Downloading from the ORA repository

ORA is an Open Access platform, and we are committed to making as much of our content available to as many users as possible. We are happy to work with those who want to download all or a large sample of the ORA website. However, we do ask you to get in contact, so we can advise the best way to do this without causing any problems to the ORA website. Unexpected 'spidering' or 'webscraping' of our content may lead to us blocking your access to the service.

Please note that ORA is a repository platform and not a publisher. Although our content is free to download, we are not the copyright owners. By using this service you are agreeing to the ORA Terms of Use. Individual records and binary files may also have their own licences or terms that describe how that content can be reused.

We do make a version of our metadata available via CC0 licence (see RIOXX terms, below).

OAI-PMH: a guide for harvesters

ORA supports and participates in the Open Archives Initiative (OAI). ORA is a registered OAI-PMH data-provider and provides metadata for all public records which is updated as soon as each record is published or updated.

Base URL

The OAI-PMH endpoint uses OAI_PMH v2.0 and is available at the base URL https://ora.ox.ac.uk/oai2

Item = ORA record

Each record in ORA is modeled as an Item in the OAI-PMH interface. Only the most recent version of each record is exposed via this interface.

Datestamps

Every OAI-PMH metadata record has a datestamp associated with it, which is the last modification time of that record in the ORA public website.

Because the current ORA public website dates from April 2018, the OAI-PMH datestamp values do not correspond with the original submission or publication times for older records, and may not for newer records because of administrative and bibliographic updates.

The earliest datestamp is given by the <earliestDatestamp> element of the Identify response.

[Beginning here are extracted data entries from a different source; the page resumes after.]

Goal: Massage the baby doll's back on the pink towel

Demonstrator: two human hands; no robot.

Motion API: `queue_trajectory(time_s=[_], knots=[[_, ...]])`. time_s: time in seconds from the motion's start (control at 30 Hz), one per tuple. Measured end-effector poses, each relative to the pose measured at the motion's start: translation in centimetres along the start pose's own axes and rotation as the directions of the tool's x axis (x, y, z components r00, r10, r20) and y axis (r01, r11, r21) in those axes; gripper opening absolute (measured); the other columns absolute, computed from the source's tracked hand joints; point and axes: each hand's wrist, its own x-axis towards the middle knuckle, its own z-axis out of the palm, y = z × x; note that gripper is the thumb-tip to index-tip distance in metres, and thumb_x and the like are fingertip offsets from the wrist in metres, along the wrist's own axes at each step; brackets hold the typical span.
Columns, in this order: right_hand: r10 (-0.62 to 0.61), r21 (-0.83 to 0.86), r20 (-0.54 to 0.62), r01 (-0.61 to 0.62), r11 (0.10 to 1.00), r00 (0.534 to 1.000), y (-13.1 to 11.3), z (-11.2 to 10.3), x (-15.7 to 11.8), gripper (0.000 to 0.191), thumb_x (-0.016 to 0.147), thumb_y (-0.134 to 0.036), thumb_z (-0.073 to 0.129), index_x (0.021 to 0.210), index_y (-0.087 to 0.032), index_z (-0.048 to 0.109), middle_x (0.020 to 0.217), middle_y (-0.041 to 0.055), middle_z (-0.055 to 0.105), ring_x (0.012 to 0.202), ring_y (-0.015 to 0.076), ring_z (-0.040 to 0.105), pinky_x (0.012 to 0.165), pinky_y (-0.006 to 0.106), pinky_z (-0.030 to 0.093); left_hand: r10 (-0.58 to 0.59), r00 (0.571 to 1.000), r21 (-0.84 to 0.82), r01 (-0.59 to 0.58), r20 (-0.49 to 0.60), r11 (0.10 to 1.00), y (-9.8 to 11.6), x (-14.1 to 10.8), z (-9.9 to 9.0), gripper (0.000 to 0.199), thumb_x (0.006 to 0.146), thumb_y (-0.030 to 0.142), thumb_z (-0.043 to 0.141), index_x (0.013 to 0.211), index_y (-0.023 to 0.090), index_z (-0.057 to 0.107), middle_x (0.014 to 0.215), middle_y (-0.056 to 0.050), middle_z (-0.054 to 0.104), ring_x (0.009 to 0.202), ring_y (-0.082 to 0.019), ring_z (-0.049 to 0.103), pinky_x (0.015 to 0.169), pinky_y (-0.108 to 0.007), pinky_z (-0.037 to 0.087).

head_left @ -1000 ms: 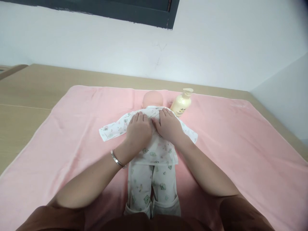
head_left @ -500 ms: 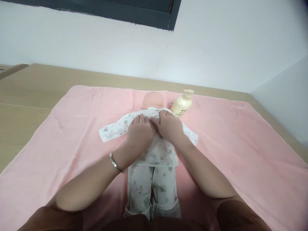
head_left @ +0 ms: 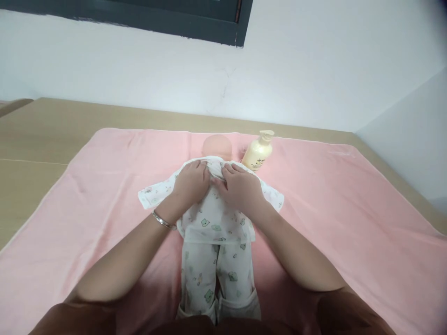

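Note:
A doll dressed in a white printed shirt [head_left: 217, 223] and matching trousers [head_left: 233, 274] lies lengthwise in front of me, its bald head [head_left: 217, 145] at the far end. My left hand [head_left: 193, 181] rests on the left shoulder side of the shirt, fingers laid out toward the collar. On the other side of the collar, my right hand [head_left: 240, 186] lies on the fabric with its thumb apart from the fingers. Between the hands the shirt is bunched into small folds. Both sleeves stretch out sideways. Whether the doll faces up or down, I cannot tell.
A pink cloth [head_left: 104, 186] is spread under the doll on a wooden table [head_left: 45, 125]. Just right of the head, a pale yellow pump bottle [head_left: 257, 152] leans at a tilt. Behind the table rises a white wall [head_left: 296, 70] with a dark frame [head_left: 209, 23].
My hands have drawn apart at the collar, the left one moving outward to the left. Folds of the shirt now show between them. The whole view has shifted slightly.

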Motion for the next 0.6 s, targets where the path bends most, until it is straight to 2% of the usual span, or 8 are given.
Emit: queue_trajectory(time_s=[0.1,0.17,0.23,0.3,0.4,0.43,0.5,0.6], knots=[[0.047,0.062,-0.044,-0.044,0.997,0.998,0.9,0.8,1.1,0.062,0.107,-0.050,0.042,0.148,-0.006,0.055,0.155,0.0127,0.055,0.148,0.0316,0.047,0.122,0.045,0.044,-0.121,0.992,0.040,0.120,0.022,0.992,2.8,-1.5,-1.5,0.040,0.096,0.017,0.038,0.115,0.002,0.070,0.120,-0.024,0.069,0.115,-0.036,0.065,0.103,-0.050,0.055],[0.042,0.067,-0.070,-0.037,0.997,0.997,1.3,1.3,1.6,0.063,0.106,-0.049,0.044,0.147,-0.002,0.055,0.156,0.0164,0.053,0.148,0.0332,0.047,0.124,0.045,0.041,-0.144,0.989,0.039,0.143,0.015,0.989,4.3,-2.2,-2.3,0.039,0.094,0.016,0.041,0.115,0.002,0.071,0.118,-0.024,0.070,0.113,-0.037,0.065,0.102,-0.051,0.055],[0.026,0.061,-0.077,-0.022,0.998,0.997,1.4,1.4,1.7,0.064,0.106,-0.048,0.043,0.147,0.000,0.055,0.156,0.0187,0.052,0.148,0.0348,0.047,0.125,0.047,0.040,-0.126,0.992,0.023,0.126,0.007,0.992,4.8,-2.5,-2.6,0.038,0.093,0.015,0.042,0.114,0.003,0.072,0.119,-0.024,0.070,0.116,-0.037,0.064,0.103,-0.050,0.055],[0.020,0.056,-0.066,-0.017,0.998,0.998,0.9,1.3,1.1,0.063,0.107,-0.045,0.041,0.148,0.001,0.053,0.156,0.0189,0.051,0.149,0.0359,0.046,0.126,0.048,0.039,-0.095,0.995,0.013,0.095,0.012,0.995,4.1,-2.3,-2.4,0.036,0.094,0.015,0.040,0.107,0.005,0.073,0.117,-0.024,0.070,0.114,-0.036,0.064,0.102,-0.049,0.055],[0.019,0.058,-0.042,-0.016,0.998,0.999,-0.3,0.7,-0.4,0.059,0.108,-0.039,0.037,0.148,0.000,0.054,0.155,0.0187,0.053,0.150,0.0356,0.044,0.126,0.048,0.039,0.035,0.998,0.021,-0.036,0.044,0.999,2.0,-1.0,-1.3,0.037,0.094,0.014,0.036,0.092,0.008,0.072,0.113,-0.025,0.069,0.114,-0.037,0.063,0.104,-0.053,0.053],[0.022,0.064,-0.042,-0.020,0.998,0.999,-0.8,0.5,-0.9,0.058,0.108,-0.037,0.036,0.148,0.000,0.055,0.155,0.0185,0.054,0.150,0.0348,0.045,0.126,0.047,0.040,0.046,0.998,-0.008,-0.046,0.032,0.999,1.4,-0.6,-0.9,0.037,0.093,0.014,0.034,0.091,0.009,0.070,0.111,-0.025,0.069,0.112,-0.037,0.063,0.104,-0.053,0.052],[0.041,0.092,-0.054,-0.036,0.995,0.998,-1.4,0.3,-1.6,0.056,0.108,-0.037,0.035,0.147,-0.003,0.057,0.154,0.0169,0.055,0.150,0.0328,0.045,0.125,0.047,0.042,-0.032,0.999,-0.137,0.027,-0.036,0.990,0.5,0.2,0.1,0.037,0.095,0.016,0.031,0.096,0.011,0.067,0.108,-0.022,0.069,0.107,-0.034,0.063,0.102,-0.052,0.053],[0.094,0.175,-0.048,-0.084,0.981,0.994,-1.3,0.4,-1.7,0.057,0.108,-0.039,0.036,0.149,-0.006,0.055,0.157,0.0136,0.053,0.153,0.0314,0.041,0.126,0.048,0.042,-0.167,0.979,-0.315,0.122,-0.120,0.941,0.2,0.5,1.2,0.037,0.096,0.021,0.029,0.103,0.012,0.064,0.109,-0.019,0.070,0.106,-0.031,0.064,0.103,-0.051,0.053]])
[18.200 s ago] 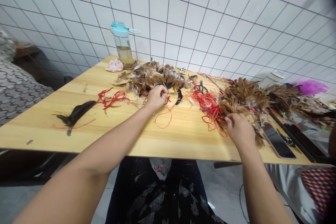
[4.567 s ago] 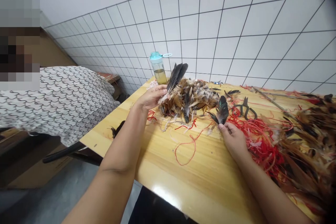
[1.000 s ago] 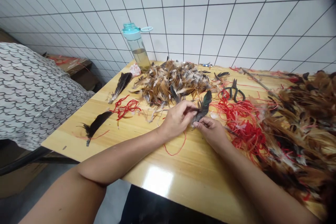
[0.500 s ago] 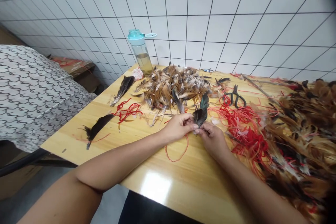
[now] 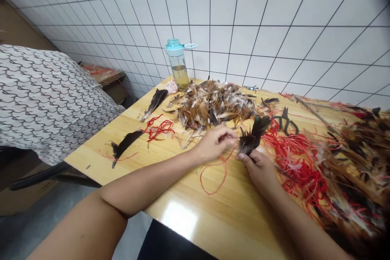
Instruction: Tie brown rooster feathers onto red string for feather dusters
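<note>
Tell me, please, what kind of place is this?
Probably a small handicraft workshop. A pale wooden worktable against a white tiled wall carries a heap of brown feathers, tangled red threads and black scissors; the right hand holds a dark feather bundle.

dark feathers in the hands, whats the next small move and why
Probably loop the red thread once around the quills. The right hand pinches the dark feather bunch at its base, the left hand holds the thread close beside it, and the rest of the strand lies slack on the wooden table, so nothing looks tied yet.
</note>
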The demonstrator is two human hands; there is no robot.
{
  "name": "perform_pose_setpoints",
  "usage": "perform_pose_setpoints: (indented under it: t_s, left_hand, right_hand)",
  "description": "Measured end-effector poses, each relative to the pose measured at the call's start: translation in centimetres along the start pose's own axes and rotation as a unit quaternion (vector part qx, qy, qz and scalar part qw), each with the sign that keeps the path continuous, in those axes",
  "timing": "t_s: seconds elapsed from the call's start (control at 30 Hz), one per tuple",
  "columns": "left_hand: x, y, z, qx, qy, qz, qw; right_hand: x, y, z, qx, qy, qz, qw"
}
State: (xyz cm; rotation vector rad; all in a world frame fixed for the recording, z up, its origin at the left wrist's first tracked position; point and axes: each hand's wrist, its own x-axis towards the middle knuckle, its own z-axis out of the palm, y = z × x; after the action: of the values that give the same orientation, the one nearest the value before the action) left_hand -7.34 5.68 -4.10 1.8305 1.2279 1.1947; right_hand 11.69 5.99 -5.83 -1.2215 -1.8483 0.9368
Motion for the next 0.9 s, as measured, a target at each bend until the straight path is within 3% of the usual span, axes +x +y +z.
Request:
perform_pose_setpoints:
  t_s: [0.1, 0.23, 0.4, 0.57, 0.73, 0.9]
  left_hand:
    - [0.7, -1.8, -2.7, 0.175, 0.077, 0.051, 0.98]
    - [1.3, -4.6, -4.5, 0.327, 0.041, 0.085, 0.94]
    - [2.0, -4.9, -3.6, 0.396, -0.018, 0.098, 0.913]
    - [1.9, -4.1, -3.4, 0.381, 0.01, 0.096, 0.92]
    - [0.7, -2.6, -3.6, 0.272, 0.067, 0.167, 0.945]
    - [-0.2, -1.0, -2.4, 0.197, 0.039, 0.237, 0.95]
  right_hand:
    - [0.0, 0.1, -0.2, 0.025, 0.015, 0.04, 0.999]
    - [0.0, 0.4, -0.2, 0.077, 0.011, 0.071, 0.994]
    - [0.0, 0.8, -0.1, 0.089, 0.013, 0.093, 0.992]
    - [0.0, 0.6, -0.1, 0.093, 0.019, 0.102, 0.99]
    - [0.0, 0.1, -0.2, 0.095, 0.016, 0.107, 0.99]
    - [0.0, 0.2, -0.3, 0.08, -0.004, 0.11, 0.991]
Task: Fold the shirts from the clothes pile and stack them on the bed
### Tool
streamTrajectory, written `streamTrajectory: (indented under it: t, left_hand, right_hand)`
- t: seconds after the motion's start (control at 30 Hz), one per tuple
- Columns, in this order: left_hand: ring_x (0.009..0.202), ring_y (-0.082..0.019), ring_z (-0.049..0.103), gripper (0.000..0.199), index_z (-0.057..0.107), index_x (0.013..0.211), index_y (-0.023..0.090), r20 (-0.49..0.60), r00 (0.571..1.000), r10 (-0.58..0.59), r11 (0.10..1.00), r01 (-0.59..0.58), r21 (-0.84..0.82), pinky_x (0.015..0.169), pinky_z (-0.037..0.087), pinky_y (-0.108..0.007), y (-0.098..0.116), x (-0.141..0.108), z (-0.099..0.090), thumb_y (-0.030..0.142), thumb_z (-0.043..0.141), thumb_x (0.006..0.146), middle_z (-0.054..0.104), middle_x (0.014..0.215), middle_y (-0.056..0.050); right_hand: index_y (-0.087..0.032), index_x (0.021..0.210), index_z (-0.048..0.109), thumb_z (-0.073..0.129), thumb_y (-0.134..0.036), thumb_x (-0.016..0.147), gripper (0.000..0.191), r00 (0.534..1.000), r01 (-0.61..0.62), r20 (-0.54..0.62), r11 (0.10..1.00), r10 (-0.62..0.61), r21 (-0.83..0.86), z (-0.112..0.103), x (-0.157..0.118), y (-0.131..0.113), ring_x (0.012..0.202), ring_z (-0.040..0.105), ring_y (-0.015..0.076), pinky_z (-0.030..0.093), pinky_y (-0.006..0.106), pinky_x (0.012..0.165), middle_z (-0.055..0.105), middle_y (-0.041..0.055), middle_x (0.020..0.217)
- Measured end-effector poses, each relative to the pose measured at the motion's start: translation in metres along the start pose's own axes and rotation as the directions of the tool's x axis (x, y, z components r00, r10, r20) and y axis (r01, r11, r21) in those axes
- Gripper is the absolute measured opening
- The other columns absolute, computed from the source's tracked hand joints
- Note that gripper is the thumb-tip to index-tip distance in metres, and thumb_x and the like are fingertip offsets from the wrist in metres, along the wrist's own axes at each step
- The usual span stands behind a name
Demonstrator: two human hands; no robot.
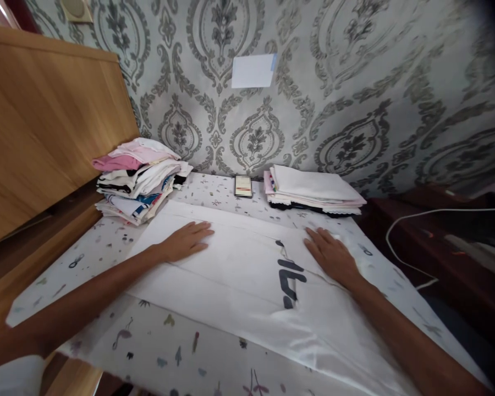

The OAI-PMH interface does not support selective harvesting based on publication date. The datestamps are designed to support incremental harvesting of updates on an ongoing basis. It is not possible to selectively harvest only, say, records published in February 2017.

Except for selective harvesting based on subject areas (see description of Sets below) the interface is designed to support copying and synchronization of a complete set of ORA metadata. In order to harvest metadata for all articles, either make requests without a datestamp range (recommended), or make requests from the <earliestDatestamp> through to the present (but be aware that because of bulk updates there are some dates on which there were large numbers of updates).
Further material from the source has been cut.